Im Fokus des Projektes VIRTIGATION untersucht das LIST im Detail die Virusübertragung von TOLCND unter veränderten klimatischen Bedingungen (Bild C). Aus vorhergehenden Versuchen ist bekannt, dass der Klimawandel den Lebenszyklus der Weißen Fliege massiv beschleunigt. Es wird daher auch vermutet, dass die Aufnahme des Virus aus befallenen Pflanzen und ebenso die Weitergabe an gesunde Pflanzen durch erhöhte Temperaturen beschleunigt wird. Damit würde sich die mögliche Ausbreitung des Virus, z.B. im Gewächshaus, aber auch im Freiland, dramatisch beschleunigen. Eine Bekämpfung der Weißen Fliege mittels synthetischen Insektiziden wird somit noch schwieriger, da einzelne Insekten mit einer entsprechenden Viruslast bereits eine Startinfektion im Pflanzenbestand verursachen können, bevor der Schädling vom Anbauer entdeckt wird. Auch der Einsatz von Gegenspielern im Gewächshaus wird dadurch weniger effizient, da diese nur bei sehr häufiger Ausbringung einen Nullbefall durch den Schädling herbeiführen können.

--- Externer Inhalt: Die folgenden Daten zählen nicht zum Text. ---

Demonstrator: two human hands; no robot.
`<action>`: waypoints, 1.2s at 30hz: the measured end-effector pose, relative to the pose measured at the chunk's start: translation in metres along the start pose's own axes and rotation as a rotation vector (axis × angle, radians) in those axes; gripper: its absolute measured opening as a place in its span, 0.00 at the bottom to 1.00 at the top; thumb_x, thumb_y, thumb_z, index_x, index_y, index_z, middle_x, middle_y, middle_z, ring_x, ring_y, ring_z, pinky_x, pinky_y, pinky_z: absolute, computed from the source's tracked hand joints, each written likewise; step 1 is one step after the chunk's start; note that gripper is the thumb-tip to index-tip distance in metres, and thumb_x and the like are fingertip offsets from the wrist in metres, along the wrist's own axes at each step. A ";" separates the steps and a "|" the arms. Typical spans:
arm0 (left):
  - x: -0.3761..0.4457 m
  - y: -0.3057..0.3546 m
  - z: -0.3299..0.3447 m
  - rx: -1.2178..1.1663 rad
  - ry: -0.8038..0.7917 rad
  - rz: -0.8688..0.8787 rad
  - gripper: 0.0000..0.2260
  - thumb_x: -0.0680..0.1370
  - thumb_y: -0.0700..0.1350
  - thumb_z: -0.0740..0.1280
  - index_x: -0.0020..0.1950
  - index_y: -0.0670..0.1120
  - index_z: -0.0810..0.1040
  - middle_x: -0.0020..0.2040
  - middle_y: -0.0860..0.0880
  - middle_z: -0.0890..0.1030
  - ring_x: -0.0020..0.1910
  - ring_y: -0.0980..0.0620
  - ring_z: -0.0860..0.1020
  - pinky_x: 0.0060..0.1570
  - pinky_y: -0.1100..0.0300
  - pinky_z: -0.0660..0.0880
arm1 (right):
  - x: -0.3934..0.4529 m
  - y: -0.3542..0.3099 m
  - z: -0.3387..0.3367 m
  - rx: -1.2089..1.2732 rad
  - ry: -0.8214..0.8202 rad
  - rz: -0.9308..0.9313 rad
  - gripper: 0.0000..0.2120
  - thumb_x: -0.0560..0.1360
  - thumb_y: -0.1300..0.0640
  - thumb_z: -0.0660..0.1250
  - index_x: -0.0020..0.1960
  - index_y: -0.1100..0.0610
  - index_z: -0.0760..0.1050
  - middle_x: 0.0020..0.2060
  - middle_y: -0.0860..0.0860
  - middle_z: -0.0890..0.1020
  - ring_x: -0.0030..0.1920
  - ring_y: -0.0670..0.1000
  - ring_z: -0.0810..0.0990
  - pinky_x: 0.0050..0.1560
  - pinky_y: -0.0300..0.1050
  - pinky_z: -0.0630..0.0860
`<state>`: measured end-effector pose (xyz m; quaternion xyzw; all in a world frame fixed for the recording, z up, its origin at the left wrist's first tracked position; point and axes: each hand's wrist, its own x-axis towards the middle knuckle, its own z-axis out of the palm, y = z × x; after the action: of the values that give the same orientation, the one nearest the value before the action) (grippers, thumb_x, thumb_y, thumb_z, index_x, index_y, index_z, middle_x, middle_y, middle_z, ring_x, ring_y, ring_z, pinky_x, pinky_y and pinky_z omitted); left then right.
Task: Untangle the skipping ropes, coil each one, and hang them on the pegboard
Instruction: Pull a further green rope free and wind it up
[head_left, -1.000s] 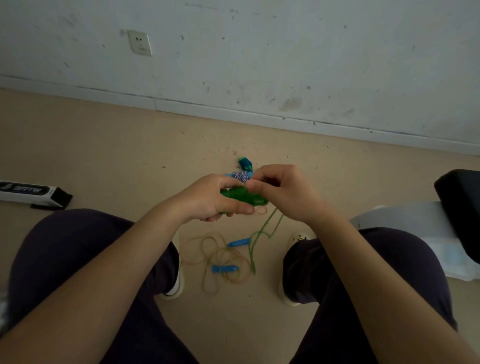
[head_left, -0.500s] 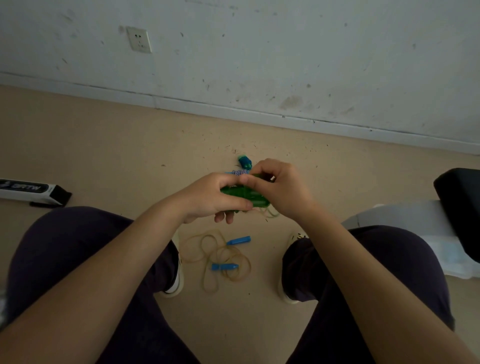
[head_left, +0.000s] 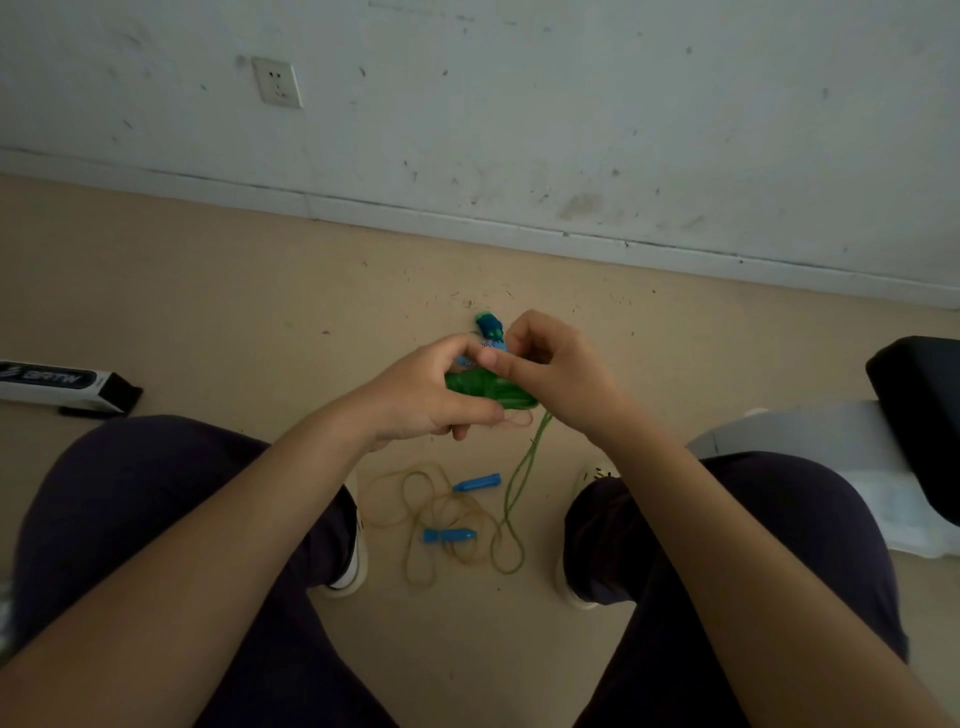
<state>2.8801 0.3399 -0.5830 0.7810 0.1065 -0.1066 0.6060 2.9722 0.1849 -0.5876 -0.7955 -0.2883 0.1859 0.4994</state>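
My left hand (head_left: 426, 395) grips a green bundle of coiled skipping rope (head_left: 483, 387) wound round its handles. My right hand (head_left: 556, 374) pinches the same bundle from the right, fingers curled at its top. A loose green rope tail (head_left: 519, 483) hangs from the bundle down to the floor. Behind the hands lies another rope with a blue handle (head_left: 489, 325) and a patterned cord, mostly hidden. On the floor between my feet lies a tan rope (head_left: 431, 519) in loose loops with two blue handles (head_left: 475, 482).
A black and white box (head_left: 57, 384) lies on the floor at the left. At the right stands a black cushion (head_left: 919, 410) over white sheeting (head_left: 810, 452). The wall with a socket (head_left: 277, 82) is ahead. No pegboard is in view.
A length of green rope now hangs loose from the bundle to the floor, as it did a second ago; half a second ago it was drawn up. Both hands stayed on the bundle.
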 end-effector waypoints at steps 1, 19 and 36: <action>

Interessanterweise zeigen Versuche am LIST aber auch, dass die Effizienz einzelner Gegenspieler, z.B. parasitoide Schlupfwespen, durch den Klimawandel steigt, allerdings zu Kosten der Langlebigkeit. Das wird einen Effekt auf den gezielten Einsatz von Nützlingen im Gewächshaus haben, der in häufigeren Anwendungen bei geringerer Nützlingsdichte resultieren wird. Insgesamt bemühen sich die Experten am LIST, die Wechselwirkungen zwischen Kulturpflanzen, ihren Schadinsekten und auch den spezifischen Gegenspielern ganzheitlich zu sehen. Der regelmäßige Austausch zwischen Wissenschaftlern aus verschiedenen Regionen Europas ist dabei ein Garant für die effiziente Erarbeitung von Lösungen auf der Basis des aktuellen Wissenstandes.

Momentan laufen die Untersuchungen im Rahmen des Projektes VIRTIGATION noch bis Mitte des nächsten Jahres. Das Projekt ist aber sicherlich von Interesse für die Produzenten von Tomate und Zucchini, die sich beim Newsletter des Projektes eintragen können. Sie werden dann monatlich mit den neuesten Informationen versorgt. Dieser Service ist kostenlos und hilft den Wissenschaftlern, ihre Ergebnisse direkt in den praktischen Anbau einzubringen. Der Link hierzu ist: https://www.virtigation.eu/virtigation-network/#german.

 

Artikel:

Michael Eickermann, Luxembourg Institute of Science and Technology (LIST)

(Bild A)

(Bild B)

(Bild C)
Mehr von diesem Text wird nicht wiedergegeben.